それも一通り終わると、うっとりしたような顔で、ため息をつく。

「すごく良い曲ね。それに、歌詞もすてき」

 久しぶりに弾いて疲れたからか、マリアさんは少し休みましょうと言って椅子に深く
腰をかけた。

「やっぱり、フォルテールは楽しいわね」
「毎日弾いてると、嫌になりませんか?」
「ふふ。わかるわ、その気持ち」
「ほんとに? ここでそんなこと言っても、誰も共感してくれなかったんですけどね」
「好きなときに、好きなように弾くのが一番よ。音楽は、無理矢理やらされるものじゃ
ないから」

 でも、それ以外の道がなかった者にとって、その言葉は少し厳しすぎた。

「アーシノは、好きじゃないの? フォルテール」
「……嫌いじゃないですよ」
「歯切れが悪いのね。なら、なにが好きなの?」
「え?」
「好きなこと、あるんでしょう?」

 てっきり、フォルテールを好きじゃないと言ったことについて問いつめられるかと思
ったが……。

「まあ、あるにはありますけど」
「なに? 今度はあなたの話を聞かせてよ」
「俺は……」

 そこで口ごもりそうになったが、隠すようなことでもないと考え直し、正直に言って
みた。

「詩を作るのが好きなんです。
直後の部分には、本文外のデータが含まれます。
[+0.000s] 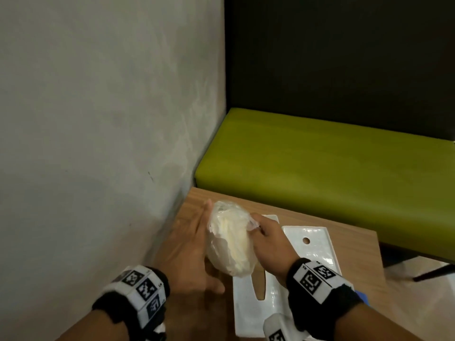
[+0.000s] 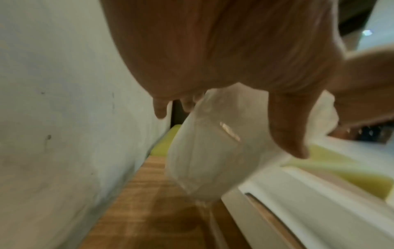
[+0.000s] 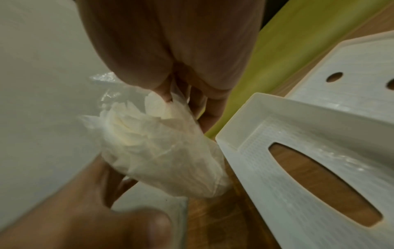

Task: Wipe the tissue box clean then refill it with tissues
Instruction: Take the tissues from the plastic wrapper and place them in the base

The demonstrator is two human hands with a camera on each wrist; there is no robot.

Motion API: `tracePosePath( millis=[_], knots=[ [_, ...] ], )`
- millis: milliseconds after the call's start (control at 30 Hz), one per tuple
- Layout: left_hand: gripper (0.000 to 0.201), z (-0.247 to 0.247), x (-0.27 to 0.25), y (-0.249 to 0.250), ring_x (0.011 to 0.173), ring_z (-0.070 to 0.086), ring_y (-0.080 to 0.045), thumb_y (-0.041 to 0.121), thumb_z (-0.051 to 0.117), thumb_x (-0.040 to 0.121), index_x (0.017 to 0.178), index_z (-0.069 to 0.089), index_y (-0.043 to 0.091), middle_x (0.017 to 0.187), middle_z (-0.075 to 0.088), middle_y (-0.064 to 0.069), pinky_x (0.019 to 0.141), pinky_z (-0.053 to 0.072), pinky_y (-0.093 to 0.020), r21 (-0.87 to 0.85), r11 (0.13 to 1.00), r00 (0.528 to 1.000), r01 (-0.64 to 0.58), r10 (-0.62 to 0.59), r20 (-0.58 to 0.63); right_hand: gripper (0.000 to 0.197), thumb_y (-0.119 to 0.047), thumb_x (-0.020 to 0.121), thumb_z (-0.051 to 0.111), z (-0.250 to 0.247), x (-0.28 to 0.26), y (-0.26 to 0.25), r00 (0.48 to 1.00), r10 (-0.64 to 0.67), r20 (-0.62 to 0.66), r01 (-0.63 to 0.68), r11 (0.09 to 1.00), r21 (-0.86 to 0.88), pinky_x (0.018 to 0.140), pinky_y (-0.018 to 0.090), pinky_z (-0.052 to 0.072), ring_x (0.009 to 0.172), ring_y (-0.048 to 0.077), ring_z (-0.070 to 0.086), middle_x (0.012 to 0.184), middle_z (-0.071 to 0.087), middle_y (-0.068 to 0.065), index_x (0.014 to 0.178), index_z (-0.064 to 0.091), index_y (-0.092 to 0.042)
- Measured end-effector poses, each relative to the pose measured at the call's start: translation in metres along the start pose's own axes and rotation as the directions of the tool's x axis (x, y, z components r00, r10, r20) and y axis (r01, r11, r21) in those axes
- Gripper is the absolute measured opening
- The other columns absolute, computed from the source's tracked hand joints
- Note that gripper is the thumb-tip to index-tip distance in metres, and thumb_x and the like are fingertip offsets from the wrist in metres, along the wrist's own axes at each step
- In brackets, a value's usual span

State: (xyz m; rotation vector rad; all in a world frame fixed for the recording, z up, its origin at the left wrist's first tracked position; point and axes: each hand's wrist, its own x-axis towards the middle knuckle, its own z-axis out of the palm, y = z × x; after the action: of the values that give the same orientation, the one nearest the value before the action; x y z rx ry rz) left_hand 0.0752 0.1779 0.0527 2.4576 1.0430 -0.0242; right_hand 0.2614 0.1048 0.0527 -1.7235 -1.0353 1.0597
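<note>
A clear plastic pack of white tissues [image 1: 231, 244] is held just above the wooden table, near the wall. My left hand [image 1: 194, 244] cradles its left side, fingers along the pack and thumb [image 2: 292, 134] under its near end. My right hand [image 1: 263, 237] pinches the loose wrapper and tissue at the pack's open top [image 3: 168, 101]. The white tissue box lies apart in two pieces: a lid with a long slot [image 1: 248, 313] [image 3: 298, 185] flat beside the pack, and a panel with a round hole [image 1: 317, 252] [image 3: 351, 64] to its right.
The small wooden table [image 1: 352, 242] stands against a grey wall [image 1: 98, 119] on the left. A green bench seat [image 1: 320, 163] runs behind it with a dark backrest. A dark chair leg [image 1: 430, 273] shows on the floor at right.
</note>
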Motion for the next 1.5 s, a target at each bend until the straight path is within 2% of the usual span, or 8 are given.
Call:
tracePosePath(
  millis=[100, 200, 267, 433, 733, 900, 1133, 1500],
  knots=[
    [0.148, 0.013, 0.004, 0.015, 0.14, -0.034, -0.004, 0.089, 0.056, 0.046, 0.14, -0.042, 0.031, 0.145, -0.045, 0.018, 0.118, -0.017, -0.038, 0.069, 0.997, 0.999, 0.035, -0.033, -0.034, 0.033, -0.018, 0.098, 0.036, -0.008, -0.004, 0.003, 0.999, 0.042, 0.027, -0.045, 0.994, 0.104, 0.082, 0.048, 0.055, 0.089, 0.024, 0.068, 0.092, 0.073, 0.002, 0.098, 0.067, -0.03],
    [0.109, 0.03, 0.015, 0.026, 0.15, 0.011, -0.029, 0.091, 0.022, 0.065, 0.142, -0.034, 0.04, 0.162, 0.0, -0.011, 0.12, 0.011, -0.058, 0.056, 0.998, 0.981, -0.008, 0.018, -0.192, 0.028, -0.026, 0.098, 0.039, -0.012, -0.008, 0.007, 0.998, 0.053, 0.016, -0.055, 0.986, 0.157, 0.084, 0.05, 0.055, 0.093, 0.023, 0.067, 0.098, 0.072, 0.001, 0.105, 0.064, -0.033],
    [0.104, 0.025, 0.015, 0.031, 0.145, 0.025, -0.035, 0.089, 0.034, 0.063, 0.139, -0.027, 0.054, 0.158, 0.023, -0.019, 0.119, 0.02, -0.055, -0.068, 0.997, 0.986, 0.041, -0.052, -0.158, 0.021, -0.03, 0.094, 0.045, -0.015, -0.01, 0.007, 0.997, 0.039, -0.061, -0.03, 0.989, 0.144, 0.087, 0.049, 0.054, 0.098, 0.018, 0.065, 0.106, 0.068, -0.004, 0.109, 0.057, -0.036],
    [0.105, 0.022, 0.015, 0.034, 0.116, 0.059, -0.035, 0.061, 0.064, 0.063, 0.147, 0.02, 0.015, 0.134, 0.054, -0.016, 0.1, 0.048, -0.045, 0.1, 0.993, 0.952, 0.061, -0.027, -0.305, 0.03, -0.028, 0.083, 0.065, -0.03, -0.027, -0.011, 0.915, -0.201, -0.35, 0.167, 0.978, -0.124, 0.076, 0.025, 0.046, 0.091, 0.005, 0.052, 0.101, 0.053, -0.01, 0.107, 0.047, -0.029],
    [0.106, 0.025, 0.02, 0.053, 0.114, 0.052, -0.021, 0.054, 0.066, 0.066, 0.149, 0.007, 0.024, 0.133, 0.047, -0.003, 0.094, 0.05, -0.041, 0.05, 0.995, 0.968, 0.087, -0.073, -0.239, 0.035, -0.038, 0.077, 0.066, -0.025, -0.021, -0.011, 0.976, -0.107, -0.191, 0.04, 0.945, -0.325, 0.079, 0.026, 0.05, 0.092, 0.011, 0.058, 0.1, 0.064, -0.008, 0.109, 0.058, -0.024],
    [0.103, 0.028, 0.018, 0.063, 0.112, 0.052, -0.019, 0.052, 0.066, 0.073, 0.146, -0.004, 0.03, 0.131, 0.044, -0.001, 0.092, 0.05, -0.04, 0.065, 0.995, 0.976, 0.082, -0.067, -0.205, 0.025, -0.033, 0.071, 0.067, -0.022, -0.017, -0.006, 0.991, -0.073, -0.11, 0.021, 0.911, -0.412, 0.052, 0.024, 0.037, 0.062, 0.01, 0.05, 0.065, 0.054, -0.008, 0.062, 0.045, -0.024],
    [0.141, 0.04, 0.018, 0.061, 0.118, 0.047, -0.022, 0.082, 0.062, 0.048, 0.15, -0.017, 0.025, 0.132, 0.041, 0.001, 0.104, 0.04, -0.052, 0.155, 0.981, 0.981, 0.119, -0.092, -0.173, 0.011, -0.024, 0.084, 0.054, -0.02, -0.016, -0.005, 1.0, -0.008, 0.006, 0.01, 0.952, -0.307, 0.071, 0.027, 0.041, 0.089, 0.018, 0.057, 0.097, 0.064, -0.003, 0.094, 0.056, -0.021],
    [0.124, 0.035, 0.023, 0.056, 0.11, 0.055, -0.021, 0.054, 0.07, 0.066, 0.144, -0.024, 0.029, 0.131, 0.046, -0.005, 0.091, 0.052, -0.044, 0.145, 0.98, 0.968, 0.135, -0.099, -0.23, 0.015, -0.022, 0.086, 0.058, -0.023, -0.012, -0.022, 0.993, -0.114, -0.039, 0.095, 0.94, -0.328, 0.066, 0.028, 0.048, 0.081, 0.015, 0.057, 0.093, 0.063, -0.002, 0.099, 0.052, -0.021]
  ],
)
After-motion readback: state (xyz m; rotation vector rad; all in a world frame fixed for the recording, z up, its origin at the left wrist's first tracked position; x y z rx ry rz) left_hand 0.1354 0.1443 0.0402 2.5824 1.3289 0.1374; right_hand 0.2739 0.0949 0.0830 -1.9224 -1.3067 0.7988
楽曲の作詞であったり……自由詩も」
「すごくすてきね」

 彼女の口から、何度と出た言葉。「すてきね」という言葉は、全然嫌みったらしくな
く、本当に彼女がそう思っているのだというのが伝わった。

「良かったら、見せてくれる?」
「一番新しいのなら、その楽譜に」

 まるで、種明かしをするような気分だったが、幸いけなされることもなさそうだ。

「この楽譜? ……ひょっとして、この歌詞を書いたの?」
「そういうことになりますね」

 一気に、彼女の顔が華やいだ。

「すごいじゃない。とても綺麗な詩……曲にもすごくあっているし」
「その曲につけたものですから」
「すごいのね」

 手放しの賞賛を受けるのは、正直なところあまり慣れていないから、思わず照れてし
まう。それを隠すように突き放した言い方をしたが、お構いなしの彼女は続けた。